*What to do*. For this exercise, print all of the data exactly as given.

*Collected data*.

BEGIN

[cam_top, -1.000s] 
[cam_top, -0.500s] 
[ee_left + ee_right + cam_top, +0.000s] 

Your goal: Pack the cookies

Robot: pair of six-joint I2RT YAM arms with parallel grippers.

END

*Your solution*.
[cam_top, -1.000s] 
[cam_top, -0.500s] 
[ee_left + ee_right + cam_top, +0.000s] 

Your goal: Pack the cookies

Robot: pair of six-joint I2RT YAM arms with parallel grippers.

There is nothing more to the output.